Data under study:
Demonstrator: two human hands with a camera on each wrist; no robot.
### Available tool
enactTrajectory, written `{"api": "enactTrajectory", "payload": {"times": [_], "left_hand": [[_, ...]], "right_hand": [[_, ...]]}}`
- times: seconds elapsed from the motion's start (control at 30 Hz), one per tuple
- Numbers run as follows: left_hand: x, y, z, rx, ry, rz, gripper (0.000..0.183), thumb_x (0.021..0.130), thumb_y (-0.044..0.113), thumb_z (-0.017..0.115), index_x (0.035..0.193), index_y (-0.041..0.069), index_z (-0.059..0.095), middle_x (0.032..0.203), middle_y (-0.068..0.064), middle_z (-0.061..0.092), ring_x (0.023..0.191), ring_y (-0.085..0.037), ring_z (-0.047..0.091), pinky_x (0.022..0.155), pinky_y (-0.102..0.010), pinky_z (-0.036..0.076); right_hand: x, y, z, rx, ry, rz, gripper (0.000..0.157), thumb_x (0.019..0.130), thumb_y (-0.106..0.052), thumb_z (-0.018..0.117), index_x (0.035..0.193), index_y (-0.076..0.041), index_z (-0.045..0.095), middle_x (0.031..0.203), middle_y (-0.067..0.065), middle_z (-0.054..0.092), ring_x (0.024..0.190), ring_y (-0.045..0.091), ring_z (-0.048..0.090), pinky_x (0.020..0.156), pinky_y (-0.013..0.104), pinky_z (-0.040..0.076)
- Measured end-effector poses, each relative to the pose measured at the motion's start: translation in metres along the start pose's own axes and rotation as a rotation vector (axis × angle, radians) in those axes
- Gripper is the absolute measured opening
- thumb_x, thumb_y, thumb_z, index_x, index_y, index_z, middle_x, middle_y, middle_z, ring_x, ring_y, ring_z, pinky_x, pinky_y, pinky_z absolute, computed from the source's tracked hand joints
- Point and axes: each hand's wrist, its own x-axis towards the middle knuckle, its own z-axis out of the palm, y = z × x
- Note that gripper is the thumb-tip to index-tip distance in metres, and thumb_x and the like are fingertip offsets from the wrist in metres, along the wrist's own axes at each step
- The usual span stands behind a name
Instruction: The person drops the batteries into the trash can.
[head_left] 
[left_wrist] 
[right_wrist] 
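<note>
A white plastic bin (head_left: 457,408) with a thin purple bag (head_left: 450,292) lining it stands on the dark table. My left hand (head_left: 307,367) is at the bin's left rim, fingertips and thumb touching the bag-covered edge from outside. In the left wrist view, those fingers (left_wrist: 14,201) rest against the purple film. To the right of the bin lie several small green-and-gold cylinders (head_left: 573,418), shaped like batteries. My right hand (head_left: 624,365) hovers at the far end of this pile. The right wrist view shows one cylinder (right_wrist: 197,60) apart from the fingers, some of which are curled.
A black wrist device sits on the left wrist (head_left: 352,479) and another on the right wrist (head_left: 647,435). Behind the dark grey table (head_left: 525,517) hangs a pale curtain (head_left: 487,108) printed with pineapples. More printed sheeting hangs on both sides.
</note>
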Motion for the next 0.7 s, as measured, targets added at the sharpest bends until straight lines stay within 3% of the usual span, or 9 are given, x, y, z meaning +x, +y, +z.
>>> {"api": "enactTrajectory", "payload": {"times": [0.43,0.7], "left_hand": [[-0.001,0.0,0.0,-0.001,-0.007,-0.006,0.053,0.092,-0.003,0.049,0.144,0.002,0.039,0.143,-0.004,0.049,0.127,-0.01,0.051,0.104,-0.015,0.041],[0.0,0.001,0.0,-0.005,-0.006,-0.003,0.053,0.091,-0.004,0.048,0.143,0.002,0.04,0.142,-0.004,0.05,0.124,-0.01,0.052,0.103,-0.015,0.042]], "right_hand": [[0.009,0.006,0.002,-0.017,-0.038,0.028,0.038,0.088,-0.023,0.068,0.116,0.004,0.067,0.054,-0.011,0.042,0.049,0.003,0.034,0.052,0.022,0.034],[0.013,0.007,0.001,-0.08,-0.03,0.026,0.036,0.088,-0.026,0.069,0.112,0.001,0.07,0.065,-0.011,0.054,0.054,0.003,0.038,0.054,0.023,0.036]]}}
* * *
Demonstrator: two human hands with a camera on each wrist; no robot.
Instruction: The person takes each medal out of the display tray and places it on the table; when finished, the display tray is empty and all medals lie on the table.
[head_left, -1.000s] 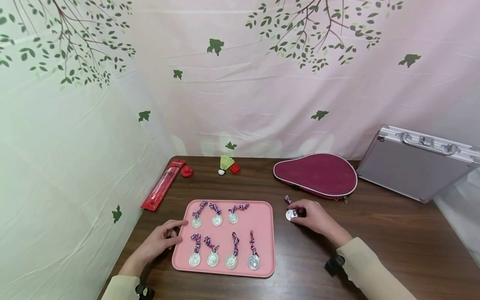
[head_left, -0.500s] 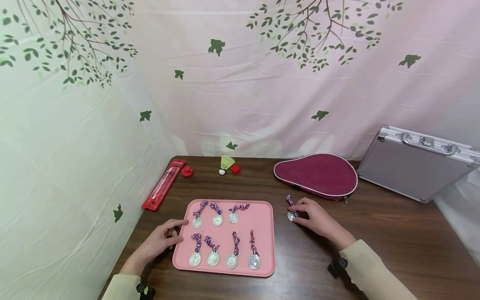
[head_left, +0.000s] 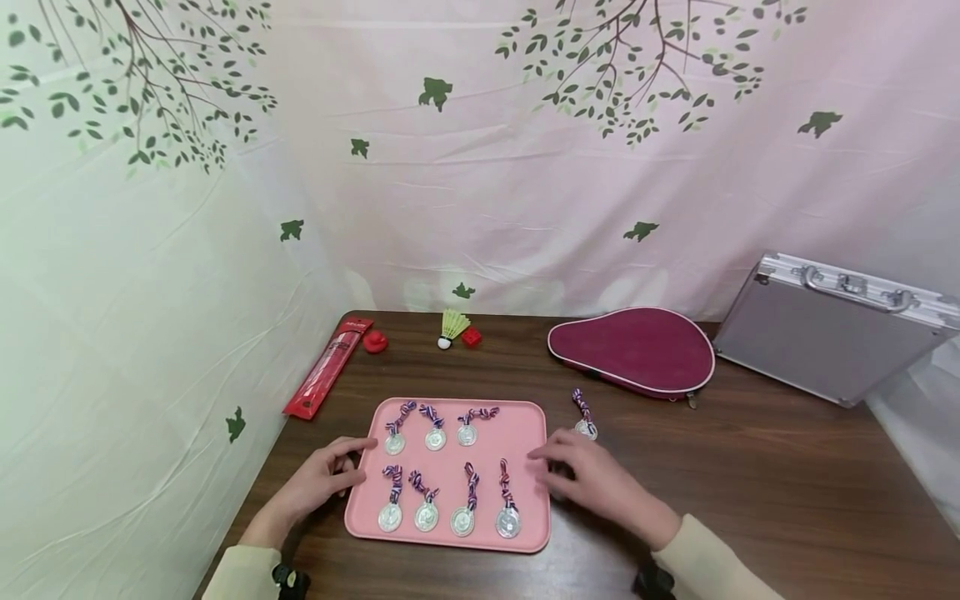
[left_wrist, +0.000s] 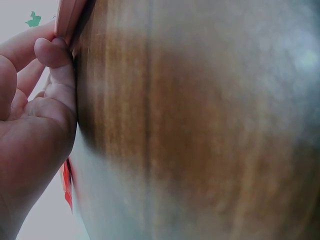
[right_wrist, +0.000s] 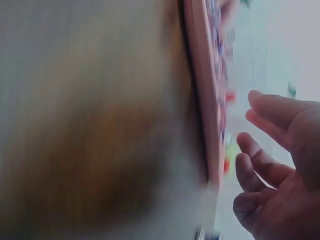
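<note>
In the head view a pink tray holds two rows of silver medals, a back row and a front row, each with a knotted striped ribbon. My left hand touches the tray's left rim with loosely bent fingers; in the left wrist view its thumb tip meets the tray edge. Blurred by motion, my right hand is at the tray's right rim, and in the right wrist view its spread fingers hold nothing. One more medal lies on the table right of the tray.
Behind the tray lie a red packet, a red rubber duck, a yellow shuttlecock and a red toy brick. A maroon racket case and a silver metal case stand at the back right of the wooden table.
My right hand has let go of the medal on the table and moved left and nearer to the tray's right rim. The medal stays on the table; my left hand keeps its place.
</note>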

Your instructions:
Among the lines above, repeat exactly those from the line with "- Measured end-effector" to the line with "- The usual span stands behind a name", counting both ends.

Written reply:
- Measured end-effector poses, each relative to the pose measured at the motion's start: translation in metres along the start pose's own axes and rotation as a rotation vector (axis × angle, radians) in those axes
- Gripper is the absolute measured opening
- thumb_x, thumb_y, thumb_z, index_x, index_y, index_z, middle_x, middle_y, middle_z, ring_x, ring_y, ring_z, pinky_x, pinky_y, pinky_z absolute, computed from the source's tracked hand joints
- Point and axes: each hand's wrist, its own x-axis towards the middle knuckle, its own z-axis out of the palm, y = z × x
- Note that gripper is the thumb-tip to index-tip distance in metres, and thumb_x and the like are fingertip offsets from the wrist in metres, along the wrist's own axes at each step
- The usual span stands behind a name

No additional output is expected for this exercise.